RARET: um centro de transmissão de propaganda contra o comunismo
A RARET foi um centro de retransmissão de rádio americano instalado na Glória do Ribatejo, concelho de Salvaterra de Magos, na década de 1950, e a partir do qual era emitida a Radio Free Europe (Rádio Europa Livre), um instrumento de propaganda dos EUA contra o comunismo e a União Soviética, no contexto da Guerra Fria, cuja missão era retransmitir programas para o Bloco de Leste, incluindo notícias e músicas que estavam proibidas nesses países.
“Em 19 de dezembro de 1950, o embaixador dos EUA em Portugal foi recebido em audiência pelo Presidente do Conselho de Ministros, Oliveira Salazar. A audiência tinha dois objetivos; por um lado, revelar às autoridades portuguesas os esforços realizados pelos EUA no combate à expansão do comunismo na Europa e, ao mesmo tempo, convidá-lo a participar dessa luta, autorizando a construção de um centro de retransmissão Radio Free Europe (RFE) em Portugal”, explica Vítor Malta Madail, na dissertação da sua tese de mestrado, “A Guerra-Fria combatida a partir da charneca ribatejana: o caso da RARET 1951-1963”.

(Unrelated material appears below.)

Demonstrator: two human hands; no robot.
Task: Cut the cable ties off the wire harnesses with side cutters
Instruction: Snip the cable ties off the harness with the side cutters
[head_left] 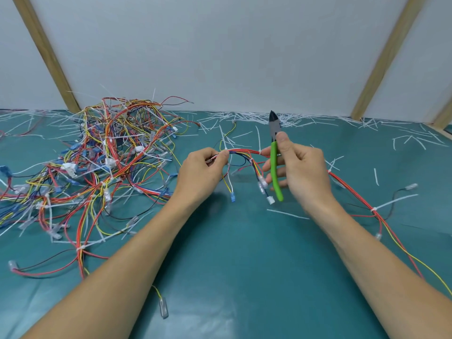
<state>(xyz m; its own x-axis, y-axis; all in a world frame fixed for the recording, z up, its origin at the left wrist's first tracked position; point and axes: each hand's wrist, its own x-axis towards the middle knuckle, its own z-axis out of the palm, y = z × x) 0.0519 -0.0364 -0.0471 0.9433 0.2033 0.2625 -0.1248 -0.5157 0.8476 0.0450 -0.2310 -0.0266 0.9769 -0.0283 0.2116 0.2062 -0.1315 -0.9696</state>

A RARET funcionou durante 45 anos, naquela localidade ribatejana, até 1996, e acabou por criar uma comunidade dentro da Glória do Ribatejo, contratando pessoas da região – que inicialmente desconheciam o teor do projeto – e criando depois blocos residenciais para os funcionários deslocados e estruturas sociais. Na RARET funcionava uma escola, existiam campos desportivos, piscina e apoio médico.
Segundo escreve Vítor Malta Madail, a primeira retransmissão foi feita a 4 de julho de 1951, sendo dirigida à então Checoslováquia. “A RARET tinha como objetivo retransmitir, a partir do Centro de Emissor da Glória do Ribatejo, as emissões da RFE [Radio Free Europe], organização patrocinada pelo National Committee Free Europe (NCFE), fundado nos EUA em 1949, financiada pela CIA e pelos fundos angariados pela Cruzada pela Liberdade (Crusade for Freedom). A adesão das autoridades portuguesas à iniciativa americana colocou Portugal no epicentro de um combate hertziano, que envolveu os dois blocos ideológicos da Guerra Fria ao longo de quarenta e cinco anos”.
Depois do fim das transmissões em 1996, as instalações da RARET ficaram ao abandono, tendo o material técnico sido vendido para sucata, pela Junta de Freguesia da Glória do Ribatejo da altura e as bobines com as gravações das transmissões sido, numa primeira fase transferidas para Lisboa, e posteriormente para os EUA.
A série “Glória” chega à Netflix numa altura em que outras plataformas de ‘streaming’ estão também a produzir e a exibir séries de ficção portuguesa, como “Auga Seca”, cuja segunda temporada também se estreia hoje na HBO Portugal, e “Operação Maré Negra”, para a Amazon Prime Video.
Para Pedro Lopes o facto de estrear da Netflix, que é líder no ‘streaming’, é uma forma de “trazer visibilidade a Portugal e à nossa indústria” audiovisual.
“Glória” é uma coprodução da SPi e da RTP. Além da Netflix, a estação pública de televisão também irá exibir a série, em data a anunciar.